--- DIRECTIONS FOR THIS TASK ---
Go through the material below and copy each line exactly.

--- INFORMATION SUPPLIED ---
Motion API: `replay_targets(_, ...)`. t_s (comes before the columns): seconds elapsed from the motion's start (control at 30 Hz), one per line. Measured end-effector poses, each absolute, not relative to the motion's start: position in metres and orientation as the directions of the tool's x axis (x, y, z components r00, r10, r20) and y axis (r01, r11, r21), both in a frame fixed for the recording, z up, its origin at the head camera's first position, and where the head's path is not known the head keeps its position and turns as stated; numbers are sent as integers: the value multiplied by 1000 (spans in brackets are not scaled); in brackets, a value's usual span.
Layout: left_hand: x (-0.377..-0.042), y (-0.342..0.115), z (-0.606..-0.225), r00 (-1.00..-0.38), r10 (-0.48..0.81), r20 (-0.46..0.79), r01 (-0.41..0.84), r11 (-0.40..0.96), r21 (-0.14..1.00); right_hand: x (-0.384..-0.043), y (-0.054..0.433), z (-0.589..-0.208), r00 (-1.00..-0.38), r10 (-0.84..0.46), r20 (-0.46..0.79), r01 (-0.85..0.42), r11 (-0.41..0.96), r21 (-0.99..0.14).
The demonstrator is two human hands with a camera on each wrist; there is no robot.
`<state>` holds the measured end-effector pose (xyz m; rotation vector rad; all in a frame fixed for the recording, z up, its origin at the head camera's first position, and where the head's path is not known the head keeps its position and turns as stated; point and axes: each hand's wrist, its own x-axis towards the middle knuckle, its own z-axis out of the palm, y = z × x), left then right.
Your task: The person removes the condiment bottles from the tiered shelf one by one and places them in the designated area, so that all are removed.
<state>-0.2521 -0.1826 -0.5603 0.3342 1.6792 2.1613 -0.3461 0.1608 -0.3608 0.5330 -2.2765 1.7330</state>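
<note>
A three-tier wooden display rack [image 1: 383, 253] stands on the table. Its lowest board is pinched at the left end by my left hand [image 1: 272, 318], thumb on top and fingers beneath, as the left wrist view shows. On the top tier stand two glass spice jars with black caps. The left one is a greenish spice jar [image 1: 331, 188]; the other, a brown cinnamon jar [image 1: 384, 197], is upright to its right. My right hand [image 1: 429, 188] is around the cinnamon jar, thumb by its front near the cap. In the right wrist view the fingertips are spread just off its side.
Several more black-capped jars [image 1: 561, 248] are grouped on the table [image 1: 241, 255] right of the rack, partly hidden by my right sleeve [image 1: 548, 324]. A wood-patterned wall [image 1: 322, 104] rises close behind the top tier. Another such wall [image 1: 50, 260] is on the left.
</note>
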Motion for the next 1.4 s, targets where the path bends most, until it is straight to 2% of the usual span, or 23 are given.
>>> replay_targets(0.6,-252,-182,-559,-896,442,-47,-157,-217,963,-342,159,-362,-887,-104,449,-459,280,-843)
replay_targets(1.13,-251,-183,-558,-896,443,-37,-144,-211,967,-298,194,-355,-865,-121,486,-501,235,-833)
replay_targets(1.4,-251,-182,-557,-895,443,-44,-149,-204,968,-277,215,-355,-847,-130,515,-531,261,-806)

--- EXPECTED OUTPUT ---
Motion API: `replay_targets(_, ...)`. t_s (comes before the columns): seconds elapsed from the motion's start (control at 30 Hz), one per line. Measured end-effector poses, each absolute, not relative to the motion's start: position in metres and orientation as the directions of the tool's x axis (x, y, z components r00, r10, r20) and y axis (r01, r11, r21), both in a frame fixed for the recording, z up, its origin at the head camera's first position, and where the head's path is not known the head keeps its position and turns as stated; numbers are sent as integers: the value multiplied by 1000 (spans in brackets are not scaled); in brackets, a value's usual span.
Layout: left_hand: x (-0.377..-0.042), y (-0.342..0.115), z (-0.606..-0.225), r00 (-1.00..-0.38), r10 (-0.48..0.81), r20 (-0.46..0.79), r01 (-0.41..0.84), r11 (-0.40..0.96), r21 (-0.14..1.00); right_hand: x (-0.384..-0.043), y (-0.054..0.433), z (-0.589..-0.208), r00 (-1.00..-0.38), r10 (-0.84..0.46), r20 (-0.46..0.79), r01 (-0.85..0.42), r11 (-0.41..0.96), r21 (-0.99..0.14).
The demonstrator is two human hands with a camera on each wrist; there is no robot.
`<state>` holds the measured end-effector pose (xyz m; rotation vector rad; all in a frame fixed for the recording, z up, its origin at the head camera's first position, and where the head's path is not known the head keeps its position and turns as stated; point and axes: each hand's wrist, its own x-axis towards the middle knuckle, its own z-axis out of the palm, y = z × x), left then right.
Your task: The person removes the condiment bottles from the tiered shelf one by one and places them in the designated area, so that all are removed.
<state>-0.2521 -0.1826 -0.5603 0.3342 1.6792 2.1613 -0.3461 0.1608 -0.3608 0.5330 -2.2765 1.7330</state>
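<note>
A three-tier wooden display rack [image 1: 383, 253] stands on the table. Its lowest board is pinched at the left end by my left hand [image 1: 272, 318], thumb on top and fingers beneath, as the left wrist view shows. On the top tier stand two glass spice jars with black caps. The left one is a greenish spice jar [image 1: 331, 188]; the other, a brown cinnamon jar [image 1: 384, 197], is upright to its right. My right hand [image 1: 429, 188] is around the cinnamon jar, thumb by its front near the cap. In the right wrist view the fingertips are spread just off its side.
Several more black-capped jars [image 1: 561, 248] are grouped on the table [image 1: 241, 255] right of the rack, partly hidden by my right sleeve [image 1: 548, 324]. A wood-patterned wall [image 1: 322, 104] rises close behind the top tier. Another such wall [image 1: 50, 260] is on the left.
</note>
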Motion for the next 1.4 s, targets where the path bends most, until it is straight to 2% of the usual span, or 23 are given.
>>> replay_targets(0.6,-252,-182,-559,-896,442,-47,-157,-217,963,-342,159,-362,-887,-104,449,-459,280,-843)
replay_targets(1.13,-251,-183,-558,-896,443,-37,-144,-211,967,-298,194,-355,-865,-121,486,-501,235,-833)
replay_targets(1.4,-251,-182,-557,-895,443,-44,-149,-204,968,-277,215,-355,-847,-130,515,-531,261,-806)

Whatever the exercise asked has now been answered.